И она почувствовала тепло его дыхания на своей коже. «Если я буду хорошей, хорошей, хорошей. Если буду послушной». Нельзя было скрыть, что Джулия дрожала от нетерпения, восторга, а может быть, и страха. Все ее половые органы были выставлены на холодный невыносимо яркий воздух смотровой комнаты и предоставлены профессиональному вниманию доктора Фитц-Джеймса. (Почему нет медсестры? Впрочем, Джулия была благодарна, что ее нет.) Ее веки трепетали. Верхний свет и потолок мерцали, словно готовые растаять.

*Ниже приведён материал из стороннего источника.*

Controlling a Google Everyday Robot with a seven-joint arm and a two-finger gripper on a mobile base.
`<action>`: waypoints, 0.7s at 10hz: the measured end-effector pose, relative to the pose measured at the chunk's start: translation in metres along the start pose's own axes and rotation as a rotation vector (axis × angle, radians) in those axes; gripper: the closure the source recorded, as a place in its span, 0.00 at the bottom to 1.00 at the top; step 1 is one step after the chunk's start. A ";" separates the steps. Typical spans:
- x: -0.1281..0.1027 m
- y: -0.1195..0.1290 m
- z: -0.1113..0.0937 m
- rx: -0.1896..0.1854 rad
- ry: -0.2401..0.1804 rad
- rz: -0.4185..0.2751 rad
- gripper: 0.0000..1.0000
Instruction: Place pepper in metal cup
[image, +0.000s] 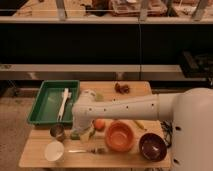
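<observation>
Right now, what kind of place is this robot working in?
Probably a robot test station set up like a kitchen: a small wooden table carries an orange bowl, a green tray and a metal cup, with long dark shelving behind. The gripper hangs low over the table beside the metal cup.

White robot arm (130, 106) spans the wooden table (35, 152); its gripper (83, 131) hangs, apparently, between small shiny steel cup (58, 132) and orange round bowl (120, 136).
</observation>
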 end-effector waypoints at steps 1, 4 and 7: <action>-0.002 0.000 0.003 0.000 -0.002 0.003 0.35; -0.008 -0.005 0.014 0.008 0.013 0.019 0.35; -0.007 -0.007 0.028 0.007 0.026 0.038 0.35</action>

Приглушенным, сдавленным голосом доктор Фитц-Джеймс произнес:

— А теперь, моя дорогая, будет слегка щекотно, обыкновенный осмотр.

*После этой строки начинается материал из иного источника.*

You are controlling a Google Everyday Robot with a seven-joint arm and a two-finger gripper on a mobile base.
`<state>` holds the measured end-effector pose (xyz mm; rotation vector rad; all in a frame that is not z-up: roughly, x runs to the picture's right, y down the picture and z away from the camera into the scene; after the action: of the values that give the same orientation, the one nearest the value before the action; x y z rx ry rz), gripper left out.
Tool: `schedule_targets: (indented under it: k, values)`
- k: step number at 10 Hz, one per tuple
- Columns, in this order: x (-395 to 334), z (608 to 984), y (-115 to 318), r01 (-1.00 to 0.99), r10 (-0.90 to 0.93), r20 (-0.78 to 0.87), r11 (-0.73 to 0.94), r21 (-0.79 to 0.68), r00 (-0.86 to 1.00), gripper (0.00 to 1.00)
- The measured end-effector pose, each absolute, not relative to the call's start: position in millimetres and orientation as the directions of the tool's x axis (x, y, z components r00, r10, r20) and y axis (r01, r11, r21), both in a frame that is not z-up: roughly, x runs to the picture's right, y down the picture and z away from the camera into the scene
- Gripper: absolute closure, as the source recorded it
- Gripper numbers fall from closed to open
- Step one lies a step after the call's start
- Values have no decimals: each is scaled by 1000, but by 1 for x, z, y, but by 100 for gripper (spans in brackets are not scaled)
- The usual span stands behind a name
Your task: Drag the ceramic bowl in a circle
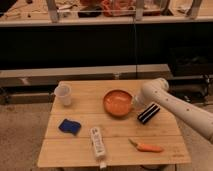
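Observation:
The ceramic bowl (118,102) is round, shallow and orange-red. It sits upright on the wooden table (85,157), right of centre. My gripper (134,101) is at the bowl's right rim, at the end of the white arm (175,110) that reaches in from the right. Its tip is touching or overlapping the rim, and the contact point itself is hidden.
A translucent white cup (63,94) stands at the back left. A blue sponge (70,126) lies front left and a white bottle (98,142) lies front centre. A carrot (144,147) lies front right. A black striped object (148,113) lies just right of the bowl, under the arm.

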<state>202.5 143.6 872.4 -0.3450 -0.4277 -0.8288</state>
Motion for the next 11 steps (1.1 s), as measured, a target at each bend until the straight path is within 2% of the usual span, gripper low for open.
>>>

Руками в резиновых перчатках он начал сжимать, массировать нижнюю часть живота, весь живот, груди.

Джулия резко вздохнула и задержала дыхание!

— О! О! — Она чуть не закричала громко или заплакала. — О… доктор!

Терапевт был такой старательный, он повторил процедуру еще раз, но уже более настойчиво.

— О… доктор! — вскрикнула-Джулия, прикусив нижнюю губу.

— Очень хорошо, очень хорошо, — похвалил доктор Фитц-Джеймс. Он вспотел, его круглое лицо над Джулией маслянисто блестело. — А теперь обязательно расслабьтесь… взглянем на вашу матку, возьмем мазок.

Джулия попыталась расслабиться, даже ощущая дискомфорт и боль. К своему ужасу, рядом на столе она увидела лоток с блестящими инструментами: несколько скальпелей, один длиною с разделочный нож, какой-то инструмент, напоминавший ложку для мороженого, еще один, похожий на взбивалку для яиц, и еще с подвижным наконечником для расширения влагалища. «Надо быть послушной. Если я буду слушаться, меня будут любить? Спасут?» Она напряглась, крепко схватившись за края смотрового стола. Колени ее сильно дрожали. Инстинктивно Джулии хотелось их сдвинуть. Как бы слегка, но доктор Фитц-Джеймс решительно раздвинул их пошире.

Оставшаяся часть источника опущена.